Dagli anni sessanta in poi Barillari si occupa di cinema, degli anni di piombo e di vari episodi di cronaca nera lavorando per Il Tempo e dal 1989 per Il Messaggero.

È stato nominato docente honoris causa in fotografia presso la Xi’an International University nell’ottobre 2011. Il 24 luglio 2012 riceve la lettera di incarico da Huang Teng rettore della Xi’an International University. Il 9 dicembre 2012 partecipa alla trasmissione condotta da Paolo Bonolis “Avanti un altro!”

Trascorse la notte del 18 agosto 1966 presso il locale “La Bussola” di Viareggio dove si esibivano Charles Aznavour e Amália Rodrigues.

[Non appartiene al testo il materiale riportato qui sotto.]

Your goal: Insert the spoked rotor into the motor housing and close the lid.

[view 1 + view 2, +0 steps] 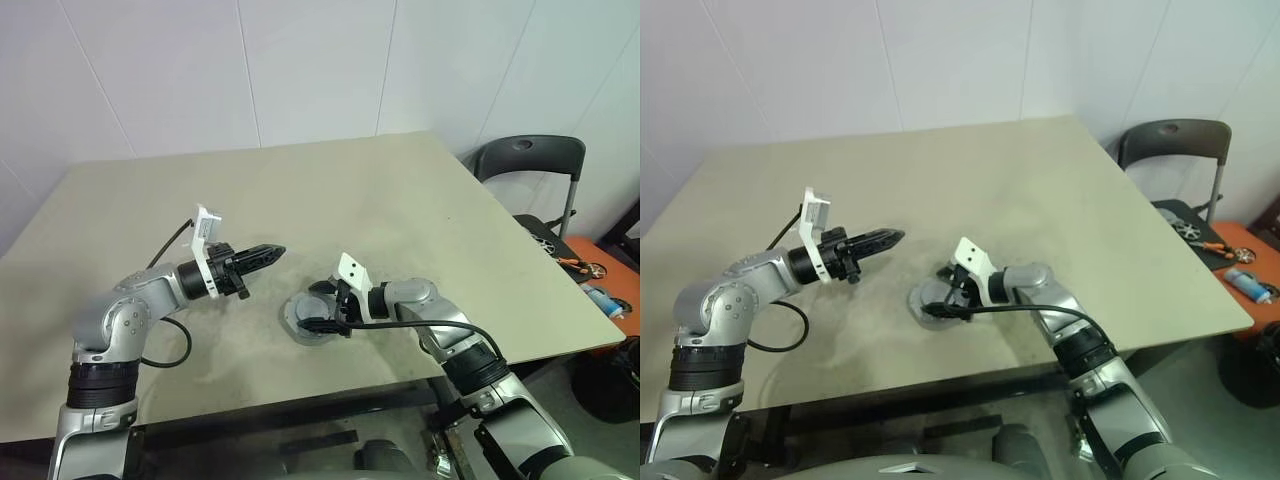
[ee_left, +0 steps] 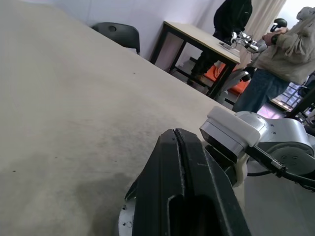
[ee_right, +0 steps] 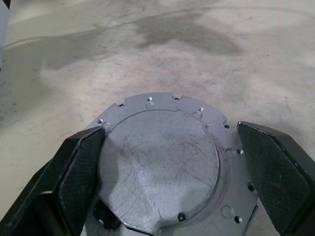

All’alba del giorno successivo nei pressi di Altopascio, rimase seriamente ferito in un incidente stradale. Erano con lui altre due persone, tra cui il cantante Roby Ferrante, che perse la vita.

Durante 54 anni di carriera da paparazzo Rino Barillari ha collezionato 162 visite al pronto soccorso, 11 costole rotte, 1 coltellata, 76 macchine fotografiche fracassate, 40 flash divelti, numerose manganellate durante i tumulti di piazza e coinvolto in diverse sparatorie (terrorismo, rapine, rapimenti e fatti di cronaca nera).

“Ho fotografato Roma – racconta Barillari –  e le sue mille vite, una capitale in perenne movimento, che si è tirata dietro l’Italia intera. Sono stato incoronato come “The king of paparazzi” e, dopo quasi 60 anni di attività, fanno mostre sui miei scatti, come quella al Maxxi di Roma, recentissima, e addirittura un docu-film (entrambi a cura di Massimo Spano e Giancarlo Scarchilli). E adesso ti capita di leggere che le mie foto sono diventate immagini simbolo della storia italiana, che sei il fotoreporter più famoso al mondo e che hai fotografato, con occhio da artista e da cronista, 50 anni di storia d’Italia: me lo hanno detto, perché non ci pensavo. Mi studiano ovunque, persino in Cina. Che volete che dica? La foto si fa con la testa, non si può andar col telefonino e via scatti a raffica, non va bene così. Mai prendersi troppo sul serio ma, in tempi di selfie e tormentoni, un po’ di orgoglio te lo puoi perdonare!”.